## [Assigned task]
Copy the complete listing that follows, letter for letter.
↓↓↓
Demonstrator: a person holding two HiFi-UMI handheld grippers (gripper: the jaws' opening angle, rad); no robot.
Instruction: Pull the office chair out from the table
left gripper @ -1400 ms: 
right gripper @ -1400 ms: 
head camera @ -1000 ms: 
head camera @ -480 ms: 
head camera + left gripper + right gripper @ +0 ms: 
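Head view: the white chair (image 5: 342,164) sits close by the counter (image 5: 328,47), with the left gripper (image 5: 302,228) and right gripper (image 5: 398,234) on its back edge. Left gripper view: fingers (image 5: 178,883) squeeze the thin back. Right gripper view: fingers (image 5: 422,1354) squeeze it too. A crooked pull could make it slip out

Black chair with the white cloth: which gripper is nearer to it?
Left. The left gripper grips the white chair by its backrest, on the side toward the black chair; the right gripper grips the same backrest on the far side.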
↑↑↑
## [Task result]
Demonstrator: a person holding two HiFi-UMI handheld grippers (gripper: the jaws' opening angle, rad); no robot.
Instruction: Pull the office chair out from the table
left gripper @ -1400 ms: 
right gripper @ -1400 ms: 
head camera @ -1000 ms: 
head camera @ -480 ms: 
head camera + left gripper + right gripper @ +0 ms: 
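Head view: the white chair (image 5: 342,164) sits close by the counter (image 5: 328,47), with the left gripper (image 5: 302,228) and right gripper (image 5: 398,234) on its back edge. Left gripper view: fingers (image 5: 178,883) squeeze the thin back. Right gripper view: fingers (image 5: 422,1354) squeeze it too. A crooked pull could make it slip out

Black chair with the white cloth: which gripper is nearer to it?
Left. The left gripper grips the white chair by its backrest, on the side toward the black chair; the right gripper grips the same backrest on the far side.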

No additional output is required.